Introduction¶
In the most general sense, \(\mathrm{dynamics}\) is the study of properties or parameters that evolve or change with respect to some other parameter. For example, the field of population dynamics studies the change of animal or human populations.
In the context of this text and class, we will study the parameters the describe the motion of bodies. More often than not, the changes in these parameters with respect to time will be of interest.
At a physical level, our focus will be on the motion of bodies, which we assume can be categorized under two classes:
Particles: These are objects that can be modelled as point masses. They have negligible dimension.
Rigid bodies: These objects that have some shape. Also, these objects do not deform when a force is applied to them.
This module could also be called Rigid Body Dynamics. Studying the dynamics involving the motion of particles and bodies has two distinct parts:
Kinematics: the study of the geometry or mathematics of motion, without taking into consideration any forces that cause motion. The parameters of interest here are positions, velocities, and accelerations. This is also called rigid body motion or rigid body kinematics.
Kinetics: the study of motion while accounting for any forces causing the motion by using Newton’s laws.

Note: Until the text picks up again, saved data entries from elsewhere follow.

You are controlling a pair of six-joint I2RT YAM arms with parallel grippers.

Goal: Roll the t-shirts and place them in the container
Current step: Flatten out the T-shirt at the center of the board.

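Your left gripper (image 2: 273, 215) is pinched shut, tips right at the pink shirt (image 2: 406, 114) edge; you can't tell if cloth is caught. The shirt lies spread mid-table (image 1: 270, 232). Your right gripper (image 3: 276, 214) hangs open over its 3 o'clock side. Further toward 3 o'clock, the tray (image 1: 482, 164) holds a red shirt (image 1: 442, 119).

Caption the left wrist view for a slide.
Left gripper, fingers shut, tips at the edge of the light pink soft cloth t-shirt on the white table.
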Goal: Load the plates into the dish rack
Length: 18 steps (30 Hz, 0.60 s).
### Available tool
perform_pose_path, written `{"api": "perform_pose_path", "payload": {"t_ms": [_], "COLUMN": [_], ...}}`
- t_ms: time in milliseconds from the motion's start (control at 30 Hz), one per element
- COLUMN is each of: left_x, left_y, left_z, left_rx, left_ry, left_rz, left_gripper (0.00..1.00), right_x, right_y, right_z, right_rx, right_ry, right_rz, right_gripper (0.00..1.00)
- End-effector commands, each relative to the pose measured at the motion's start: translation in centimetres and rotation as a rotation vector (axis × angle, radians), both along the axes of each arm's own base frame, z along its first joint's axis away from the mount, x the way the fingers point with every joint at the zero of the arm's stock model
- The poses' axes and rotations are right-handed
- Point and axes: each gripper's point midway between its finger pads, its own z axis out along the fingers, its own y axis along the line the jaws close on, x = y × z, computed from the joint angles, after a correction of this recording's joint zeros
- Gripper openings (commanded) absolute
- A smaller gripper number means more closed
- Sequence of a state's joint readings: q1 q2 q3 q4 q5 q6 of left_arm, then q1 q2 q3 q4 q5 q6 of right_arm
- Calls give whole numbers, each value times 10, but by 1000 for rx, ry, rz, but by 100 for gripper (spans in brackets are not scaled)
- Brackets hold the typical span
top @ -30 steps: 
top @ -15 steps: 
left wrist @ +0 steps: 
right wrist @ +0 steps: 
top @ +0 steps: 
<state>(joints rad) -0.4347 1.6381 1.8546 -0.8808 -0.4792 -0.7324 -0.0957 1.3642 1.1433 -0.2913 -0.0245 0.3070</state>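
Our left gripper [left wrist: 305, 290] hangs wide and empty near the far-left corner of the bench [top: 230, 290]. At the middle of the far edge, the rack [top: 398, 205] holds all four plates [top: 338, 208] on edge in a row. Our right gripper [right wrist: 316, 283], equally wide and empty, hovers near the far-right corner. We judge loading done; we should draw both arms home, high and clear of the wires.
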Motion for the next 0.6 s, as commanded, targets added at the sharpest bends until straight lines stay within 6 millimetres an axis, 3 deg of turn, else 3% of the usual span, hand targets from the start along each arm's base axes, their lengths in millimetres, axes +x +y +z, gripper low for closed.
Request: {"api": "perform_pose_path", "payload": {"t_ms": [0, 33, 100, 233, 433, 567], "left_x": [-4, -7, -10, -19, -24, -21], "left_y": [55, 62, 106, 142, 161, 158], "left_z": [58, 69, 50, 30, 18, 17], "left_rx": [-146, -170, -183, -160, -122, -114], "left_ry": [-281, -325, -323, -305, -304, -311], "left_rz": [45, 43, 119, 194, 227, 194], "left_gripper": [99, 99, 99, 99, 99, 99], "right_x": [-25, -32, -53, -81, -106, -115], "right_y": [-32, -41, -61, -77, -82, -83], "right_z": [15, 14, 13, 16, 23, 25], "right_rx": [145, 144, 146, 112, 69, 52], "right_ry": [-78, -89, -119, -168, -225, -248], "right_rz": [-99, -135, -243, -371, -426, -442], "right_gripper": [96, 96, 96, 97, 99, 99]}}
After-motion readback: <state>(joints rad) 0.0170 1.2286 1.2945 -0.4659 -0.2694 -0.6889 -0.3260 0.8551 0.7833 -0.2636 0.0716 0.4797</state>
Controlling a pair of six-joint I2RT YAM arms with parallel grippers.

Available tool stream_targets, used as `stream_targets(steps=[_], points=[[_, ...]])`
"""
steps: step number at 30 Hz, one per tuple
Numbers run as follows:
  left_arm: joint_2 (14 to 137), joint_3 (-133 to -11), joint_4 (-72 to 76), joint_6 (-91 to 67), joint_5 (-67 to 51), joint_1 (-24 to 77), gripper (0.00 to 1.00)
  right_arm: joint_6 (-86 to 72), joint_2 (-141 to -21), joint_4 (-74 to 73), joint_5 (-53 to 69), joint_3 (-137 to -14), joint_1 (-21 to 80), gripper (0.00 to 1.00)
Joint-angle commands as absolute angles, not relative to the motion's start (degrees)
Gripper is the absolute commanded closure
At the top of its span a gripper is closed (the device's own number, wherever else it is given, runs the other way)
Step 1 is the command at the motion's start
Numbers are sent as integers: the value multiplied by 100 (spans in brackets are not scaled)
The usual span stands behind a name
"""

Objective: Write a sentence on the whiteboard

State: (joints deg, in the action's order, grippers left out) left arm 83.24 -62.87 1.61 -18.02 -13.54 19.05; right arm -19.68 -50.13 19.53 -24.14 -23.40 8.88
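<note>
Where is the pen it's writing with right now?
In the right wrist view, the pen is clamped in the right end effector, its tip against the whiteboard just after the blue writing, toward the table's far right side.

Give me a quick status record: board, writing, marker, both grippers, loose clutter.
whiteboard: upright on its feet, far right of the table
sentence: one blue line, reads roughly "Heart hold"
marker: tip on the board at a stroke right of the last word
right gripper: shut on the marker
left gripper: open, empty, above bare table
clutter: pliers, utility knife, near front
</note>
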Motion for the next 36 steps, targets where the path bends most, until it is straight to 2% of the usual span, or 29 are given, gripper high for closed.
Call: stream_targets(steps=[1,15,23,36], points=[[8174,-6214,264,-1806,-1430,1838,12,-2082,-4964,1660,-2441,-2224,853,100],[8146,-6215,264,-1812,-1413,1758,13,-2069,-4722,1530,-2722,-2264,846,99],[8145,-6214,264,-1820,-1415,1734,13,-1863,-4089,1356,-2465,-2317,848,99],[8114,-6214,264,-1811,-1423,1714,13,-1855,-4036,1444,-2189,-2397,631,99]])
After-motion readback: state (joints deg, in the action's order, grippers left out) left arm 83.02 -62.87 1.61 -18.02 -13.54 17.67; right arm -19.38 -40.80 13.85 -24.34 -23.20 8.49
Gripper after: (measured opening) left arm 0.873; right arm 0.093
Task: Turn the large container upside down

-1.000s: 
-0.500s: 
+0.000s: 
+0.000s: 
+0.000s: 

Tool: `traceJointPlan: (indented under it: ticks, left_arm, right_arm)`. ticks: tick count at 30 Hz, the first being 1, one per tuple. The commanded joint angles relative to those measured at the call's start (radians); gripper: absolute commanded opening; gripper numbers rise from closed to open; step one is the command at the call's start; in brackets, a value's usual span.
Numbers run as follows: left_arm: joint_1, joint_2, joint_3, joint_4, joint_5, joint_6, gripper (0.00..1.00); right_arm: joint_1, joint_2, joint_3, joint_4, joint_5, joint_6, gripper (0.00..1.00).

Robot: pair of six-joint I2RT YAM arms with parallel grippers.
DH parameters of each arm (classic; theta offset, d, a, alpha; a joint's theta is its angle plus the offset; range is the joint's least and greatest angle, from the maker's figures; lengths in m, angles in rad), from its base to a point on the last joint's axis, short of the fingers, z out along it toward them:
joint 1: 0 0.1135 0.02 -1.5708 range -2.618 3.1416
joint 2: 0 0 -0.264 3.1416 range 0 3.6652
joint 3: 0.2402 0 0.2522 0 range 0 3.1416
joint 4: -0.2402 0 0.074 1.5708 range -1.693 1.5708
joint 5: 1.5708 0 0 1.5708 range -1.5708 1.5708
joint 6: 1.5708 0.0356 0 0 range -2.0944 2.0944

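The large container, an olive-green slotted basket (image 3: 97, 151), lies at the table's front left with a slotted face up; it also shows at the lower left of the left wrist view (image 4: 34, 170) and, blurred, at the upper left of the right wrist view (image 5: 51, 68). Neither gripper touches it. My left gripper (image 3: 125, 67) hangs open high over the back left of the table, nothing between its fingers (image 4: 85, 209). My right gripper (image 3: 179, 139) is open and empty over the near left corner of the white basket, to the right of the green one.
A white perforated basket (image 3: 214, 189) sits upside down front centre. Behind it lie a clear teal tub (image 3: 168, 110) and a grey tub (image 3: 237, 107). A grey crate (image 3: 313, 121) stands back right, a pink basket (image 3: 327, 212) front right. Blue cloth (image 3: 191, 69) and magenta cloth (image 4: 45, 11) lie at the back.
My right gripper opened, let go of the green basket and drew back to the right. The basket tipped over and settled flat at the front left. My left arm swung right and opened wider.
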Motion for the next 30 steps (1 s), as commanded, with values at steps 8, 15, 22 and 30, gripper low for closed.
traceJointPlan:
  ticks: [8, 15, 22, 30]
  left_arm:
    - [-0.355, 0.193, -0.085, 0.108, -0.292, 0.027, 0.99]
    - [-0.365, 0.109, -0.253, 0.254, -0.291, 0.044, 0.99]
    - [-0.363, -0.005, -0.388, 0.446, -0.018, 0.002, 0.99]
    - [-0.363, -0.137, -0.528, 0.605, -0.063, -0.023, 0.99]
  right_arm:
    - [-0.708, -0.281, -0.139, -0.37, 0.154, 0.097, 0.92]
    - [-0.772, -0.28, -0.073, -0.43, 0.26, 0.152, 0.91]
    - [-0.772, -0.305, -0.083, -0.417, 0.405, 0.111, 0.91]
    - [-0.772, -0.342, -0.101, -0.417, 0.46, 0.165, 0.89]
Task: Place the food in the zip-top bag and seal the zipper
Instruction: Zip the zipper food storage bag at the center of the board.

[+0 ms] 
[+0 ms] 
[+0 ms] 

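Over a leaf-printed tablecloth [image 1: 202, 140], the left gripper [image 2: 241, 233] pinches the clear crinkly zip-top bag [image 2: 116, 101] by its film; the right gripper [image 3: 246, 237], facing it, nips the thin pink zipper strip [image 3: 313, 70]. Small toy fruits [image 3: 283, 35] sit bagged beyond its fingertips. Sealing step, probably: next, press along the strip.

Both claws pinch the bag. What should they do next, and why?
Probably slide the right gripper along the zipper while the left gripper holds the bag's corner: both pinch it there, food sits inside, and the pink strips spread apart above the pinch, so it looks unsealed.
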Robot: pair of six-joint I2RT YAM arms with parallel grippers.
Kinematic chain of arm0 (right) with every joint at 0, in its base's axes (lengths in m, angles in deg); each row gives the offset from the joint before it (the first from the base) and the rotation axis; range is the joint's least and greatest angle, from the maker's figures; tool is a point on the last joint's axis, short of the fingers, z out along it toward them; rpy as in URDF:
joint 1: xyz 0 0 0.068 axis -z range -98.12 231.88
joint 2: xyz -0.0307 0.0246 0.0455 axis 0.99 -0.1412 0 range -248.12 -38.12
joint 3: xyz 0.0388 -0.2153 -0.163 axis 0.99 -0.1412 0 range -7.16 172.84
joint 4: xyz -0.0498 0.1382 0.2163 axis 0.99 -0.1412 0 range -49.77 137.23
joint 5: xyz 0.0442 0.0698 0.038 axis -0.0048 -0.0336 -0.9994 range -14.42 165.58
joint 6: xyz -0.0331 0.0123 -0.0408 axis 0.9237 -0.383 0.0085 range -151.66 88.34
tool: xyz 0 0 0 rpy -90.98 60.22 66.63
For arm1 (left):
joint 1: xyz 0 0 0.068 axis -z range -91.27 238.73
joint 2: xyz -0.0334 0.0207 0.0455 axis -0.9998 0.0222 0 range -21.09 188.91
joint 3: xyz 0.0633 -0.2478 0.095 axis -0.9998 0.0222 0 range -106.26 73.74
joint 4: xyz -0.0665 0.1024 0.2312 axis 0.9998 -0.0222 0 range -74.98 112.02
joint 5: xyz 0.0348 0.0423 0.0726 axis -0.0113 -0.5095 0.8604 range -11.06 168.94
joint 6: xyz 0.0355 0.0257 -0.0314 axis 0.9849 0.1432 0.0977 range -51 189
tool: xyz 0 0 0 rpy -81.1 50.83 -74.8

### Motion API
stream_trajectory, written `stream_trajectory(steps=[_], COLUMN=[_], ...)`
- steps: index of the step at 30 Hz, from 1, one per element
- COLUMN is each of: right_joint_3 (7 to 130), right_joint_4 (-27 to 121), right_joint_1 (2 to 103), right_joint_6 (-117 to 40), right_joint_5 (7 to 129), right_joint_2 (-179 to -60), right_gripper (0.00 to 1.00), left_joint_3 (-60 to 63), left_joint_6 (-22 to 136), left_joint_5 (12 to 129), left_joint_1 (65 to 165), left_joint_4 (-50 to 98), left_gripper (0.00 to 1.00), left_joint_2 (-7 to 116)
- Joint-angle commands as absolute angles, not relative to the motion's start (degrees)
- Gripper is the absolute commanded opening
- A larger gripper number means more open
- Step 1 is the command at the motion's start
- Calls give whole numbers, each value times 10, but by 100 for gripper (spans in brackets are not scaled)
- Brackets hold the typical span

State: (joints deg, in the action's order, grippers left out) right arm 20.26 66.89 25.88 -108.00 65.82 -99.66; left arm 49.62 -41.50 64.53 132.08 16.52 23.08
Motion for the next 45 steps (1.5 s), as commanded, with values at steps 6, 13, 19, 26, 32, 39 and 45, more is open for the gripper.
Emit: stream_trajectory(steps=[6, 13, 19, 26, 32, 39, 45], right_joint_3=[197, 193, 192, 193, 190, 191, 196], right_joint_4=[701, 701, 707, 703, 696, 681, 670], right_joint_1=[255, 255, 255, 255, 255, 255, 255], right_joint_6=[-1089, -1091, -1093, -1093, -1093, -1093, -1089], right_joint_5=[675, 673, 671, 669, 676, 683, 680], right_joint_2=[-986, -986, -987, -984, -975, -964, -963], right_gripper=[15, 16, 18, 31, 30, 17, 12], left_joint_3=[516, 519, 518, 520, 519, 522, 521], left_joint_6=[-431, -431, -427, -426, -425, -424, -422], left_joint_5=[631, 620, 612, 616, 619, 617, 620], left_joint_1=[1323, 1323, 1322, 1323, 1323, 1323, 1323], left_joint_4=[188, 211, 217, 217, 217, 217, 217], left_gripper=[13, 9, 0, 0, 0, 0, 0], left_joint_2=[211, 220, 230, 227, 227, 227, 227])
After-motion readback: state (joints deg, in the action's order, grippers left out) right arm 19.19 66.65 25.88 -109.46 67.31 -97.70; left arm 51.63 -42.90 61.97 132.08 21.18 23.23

Useful fundamental concepts¶
The following definitions are used in kinematics:
Particles: Objects that can be modelled as point masses, having negligible dimension.
Point: A massless particle.
Rigid bodies: Objects that have some shape. They can have a mass or be massless. Also, these objects do not deform when a force is applied to them.
Reference frame: A massless rigid body with respect to which an analyst observes and measures motion of objects.
Pictorial representation¶
Attention
In rigid body kinematics, we aim to mathematically describe the motion of \(B\) and \(P\) in \(R\).
This requires pre-requiste knowledge on:
(i) vectors: unit vector, general vector, component form
(ii) vector algebra: addition of vectors multiplication of vectors
(iii) vector calculus: vector differentiation
Revision: Vectors Fundamentals¶
scalar: A quantity described purely by a number.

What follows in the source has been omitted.